Louise Cainkar, seorang profesor sosiologi di Marquette University di Milwaukee, Wisconsin yang mengkhususkan diri dalam Studi Arab dan Muslim Amerika percaya bahwa pandangan anti-Muslim didorong oleh kebijakan luar negeri dan perang Amerika Serikat, terlepas dari siapa pun yang menjadi presidennya.

"Stereotip ini dimainkan untuk mendorong dukungan rakyat bagi mereka.
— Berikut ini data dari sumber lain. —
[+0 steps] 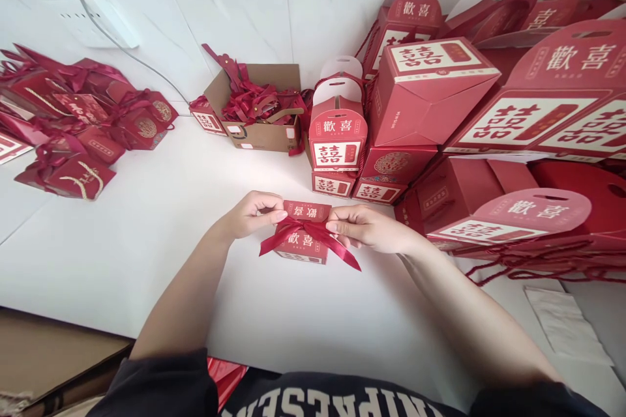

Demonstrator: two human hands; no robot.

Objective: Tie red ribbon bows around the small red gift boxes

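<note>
A small red gift box (pixel 304 211) with white Chinese characters stands on the white table in front of me. Across its top lies a dark red satin ribbon (pixel 344 254) tied in a bow, its two tails spreading down to the left and right. My left hand (pixel 255 214) pinches the ribbon at the box's left side between thumb and forefinger. On the right side, my right hand (pixel 362 228) grips the other part of the bow, thumb and fingers closed. The knot sits between both hands; the pinched loops are partly hidden by the fingers.
A cardboard box (pixel 264 137) full of red ribbons stands by the tiled wall. Stacked red gift boxes (pixel 440 98) fill the right side. Several red bags with ribbons (pixel 88 137) lie at the left. White tissues (pixel 562 322) lie at the right edge.
</note>
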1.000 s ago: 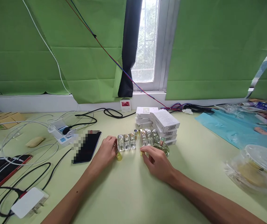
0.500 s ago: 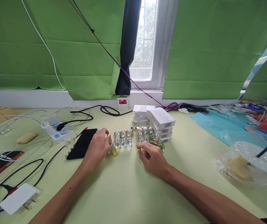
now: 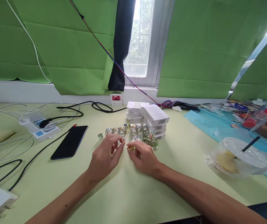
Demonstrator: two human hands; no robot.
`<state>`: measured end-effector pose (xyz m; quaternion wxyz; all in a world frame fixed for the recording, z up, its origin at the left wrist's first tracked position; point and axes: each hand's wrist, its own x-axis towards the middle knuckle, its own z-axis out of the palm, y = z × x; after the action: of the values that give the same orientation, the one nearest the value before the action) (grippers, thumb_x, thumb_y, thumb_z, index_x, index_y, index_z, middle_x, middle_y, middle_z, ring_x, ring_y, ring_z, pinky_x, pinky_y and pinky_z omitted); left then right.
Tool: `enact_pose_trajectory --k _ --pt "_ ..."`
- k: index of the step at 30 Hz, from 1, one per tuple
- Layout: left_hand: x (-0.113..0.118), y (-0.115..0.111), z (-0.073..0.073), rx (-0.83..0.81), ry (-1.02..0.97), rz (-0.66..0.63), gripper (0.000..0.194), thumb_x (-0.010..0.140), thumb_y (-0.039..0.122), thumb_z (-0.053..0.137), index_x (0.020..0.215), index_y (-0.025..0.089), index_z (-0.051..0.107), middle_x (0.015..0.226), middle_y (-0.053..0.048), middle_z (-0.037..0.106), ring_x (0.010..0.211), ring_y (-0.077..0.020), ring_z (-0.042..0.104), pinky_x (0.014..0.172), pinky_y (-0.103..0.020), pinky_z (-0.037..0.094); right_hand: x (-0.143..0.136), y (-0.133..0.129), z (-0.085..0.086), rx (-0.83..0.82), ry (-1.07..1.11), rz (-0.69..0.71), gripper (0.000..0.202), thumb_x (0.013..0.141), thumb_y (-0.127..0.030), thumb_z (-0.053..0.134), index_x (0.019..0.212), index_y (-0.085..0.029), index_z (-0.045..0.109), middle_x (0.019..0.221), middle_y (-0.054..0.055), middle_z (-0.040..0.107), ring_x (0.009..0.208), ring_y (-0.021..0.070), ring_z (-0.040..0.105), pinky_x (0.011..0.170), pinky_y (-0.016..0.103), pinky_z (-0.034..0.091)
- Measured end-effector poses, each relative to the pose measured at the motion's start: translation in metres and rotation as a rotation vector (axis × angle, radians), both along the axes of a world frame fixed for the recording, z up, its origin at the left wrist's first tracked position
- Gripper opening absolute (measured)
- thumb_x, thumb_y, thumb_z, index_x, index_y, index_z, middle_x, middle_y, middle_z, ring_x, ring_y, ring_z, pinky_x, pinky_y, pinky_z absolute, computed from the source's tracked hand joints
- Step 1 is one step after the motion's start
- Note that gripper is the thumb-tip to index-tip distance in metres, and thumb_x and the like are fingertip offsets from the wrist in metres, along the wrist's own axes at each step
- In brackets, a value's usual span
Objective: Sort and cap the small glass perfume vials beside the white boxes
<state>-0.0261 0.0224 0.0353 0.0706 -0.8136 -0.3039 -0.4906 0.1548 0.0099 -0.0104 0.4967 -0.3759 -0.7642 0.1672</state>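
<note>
My left hand [image 3: 106, 154] is closed in a pinch in front of a row of small clear glass bottles [image 3: 115, 131]; what its fingertips hold is too small to make out. Gold shows behind its curled fingers. Just to the right, my right hand [image 3: 144, 155] is curled, thumb and forefinger together at a small gold piece [image 3: 131, 148] that is mostly hidden. The fingertips of both hands almost meet. A second group of clear bottles [image 3: 136, 132] stands behind my right hand, beside a rounded greenish bottle [image 3: 150, 142] with a silver-green top. A silver-green cap [image 3: 100, 136] is left of the rows.
White boxes [image 3: 156, 115] are stacked behind the bottles. A black phone [image 3: 70, 143] lies left, near a power strip [image 3: 41, 127] and cables. At right are a lidded plastic cup with a straw [image 3: 243, 154] in a bag and a blue sheet [image 3: 200, 119].
My left hand has moved right, from beside the phone to in front of the left bottles, close to my right hand. The right hand stays nearly in place. The whole view has shifted slightly.
</note>
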Motion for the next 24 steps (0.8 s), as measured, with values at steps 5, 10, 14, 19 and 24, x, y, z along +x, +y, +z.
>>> enact_pose_trajectory --k 5,10,14,19,24 --pt "0.004 0.000 -0.010 -0.088 0.041 -0.063 0.011 0.096 0.013 0.056 0.103 0.021 0.054 0.093 0.000 0.062 0.057 -0.0042 0.052 0.054 -0.017 0.048 0.000 -0.002 0.003 0.003 -0.053 0.014 0.018 0.100 -0.027 0.049 0.108 -0.020 0.063 0.082 0.001 0.066 0.057 0.0097 0.050 0.060 0.024 0.044" --pt "0.004 0.001 -0.013 -0.136 0.042 -0.058 0.007 0.097 0.015 0.055 0.100 0.021 0.055 0.095 -0.001 0.061 0.056 -0.0043 0.051 0.055 -0.018 0.048 0.000 0.000 0.005 -0.018 -0.029 0.006 0.017 0.099 -0.029 0.048 0.105 -0.020 0.062 0.079 -0.001 0.065 0.054 0.0091 0.048 0.058 0.023 0.043" --pt "0.005 0.001 -0.015 -0.180 0.025 -0.079 0.006 0.098 0.016 0.053 0.099 0.021 0.055 0.095 -0.001 0.061 0.057 -0.0044 0.051 0.056 -0.019 0.048 -0.004 0.007 0.006 0.011 0.003 -0.022 0.022 0.100 -0.030 0.043 0.096 -0.019 0.061 0.074 0.000 0.063 0.057 0.0110 0.052 0.058 0.023 0.043" --pt "0.005 0.003 -0.019 -0.204 0.014 -0.071 0.006 0.098 0.015 0.052 0.099 0.021 0.054 0.091 0.001 0.060 0.056 -0.0050 0.050 0.055 -0.019 0.046 -0.012 0.015 0.007 0.062 0.036 -0.014 0.022 0.099 -0.031 0.046 0.086 -0.019 0.059 0.067 -0.002 0.058 0.054 0.0101 0.047 0.055 0.023 0.040" --pt "0.004 0.004 -0.021 -0.261 0.015 -0.077 0.005 0.099 0.017 0.051 0.098 0.022 0.053 0.088 0.001 0.059 0.057 -0.0063 0.050 0.055 -0.021 0.045 -0.013 0.016 0.006 0.056 0.061 -0.010 0.020 0.098 -0.031 0.047 0.085 -0.020 0.058 0.062 -0.003 0.055 0.049 0.0094 0.046 0.052 0.023 0.041"
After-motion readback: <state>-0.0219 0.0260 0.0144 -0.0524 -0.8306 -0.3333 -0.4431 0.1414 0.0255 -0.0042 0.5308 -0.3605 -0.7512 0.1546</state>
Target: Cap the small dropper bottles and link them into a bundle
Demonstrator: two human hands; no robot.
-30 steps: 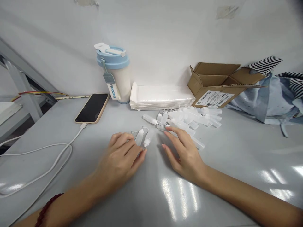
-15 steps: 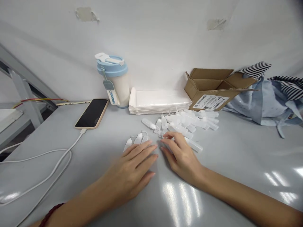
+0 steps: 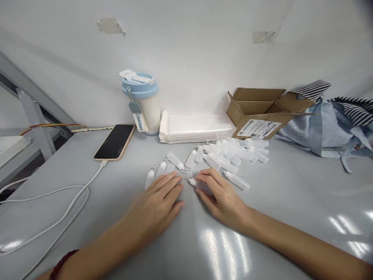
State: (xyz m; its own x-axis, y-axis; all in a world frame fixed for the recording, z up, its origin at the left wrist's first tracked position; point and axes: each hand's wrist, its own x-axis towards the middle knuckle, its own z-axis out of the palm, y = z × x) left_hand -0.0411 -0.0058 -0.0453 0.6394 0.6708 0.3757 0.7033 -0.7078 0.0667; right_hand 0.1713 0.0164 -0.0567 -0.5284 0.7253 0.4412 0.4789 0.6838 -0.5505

Mereka juga dirangsang untuk mendukung pemerintah AS dalam mendukung, atau tidak mengutuk, tindakan sekutu (seperti Israel atau Prancis) yang dianggap terlibat dalam tindakan anti-Arab dan/atau anti-Muslim," kata Cainkar.

Oleh karena itu, menurut dia, selama AS terlibat dalam kekerasan di beberapa bagian dunia mayoritas Muslim atau mendukung sekutu yang melakukan kekerasan, stereotip tersebut akan tetap ada... 9/11 tidak menyebabkannya, jadi jarak dari 9/11 saja tidak akan menghilangkannya.

Cainkar menjelaskan bahwa langkah-langkah penting telah diambil selama lebih dari 20 tahun terakhir untuk menciptakan pemahaman yang lebih baik tentang komunitas Muslim AS. "Umat Muslim telah membangun organisasi dan melakukan pekerjaan yang baik dalam membangun solidaritas," katanya. 

Organisasi-organisasi tersebut terdiri dari berbagai kelompok agama, organisasi BIPOC (Black, Indigenous and People of Color), dan kelompok-kelompok masyarakat. Jadi menurut saya, umat Islam telah berada di garis depan dalam menghasilkan perubahan ini.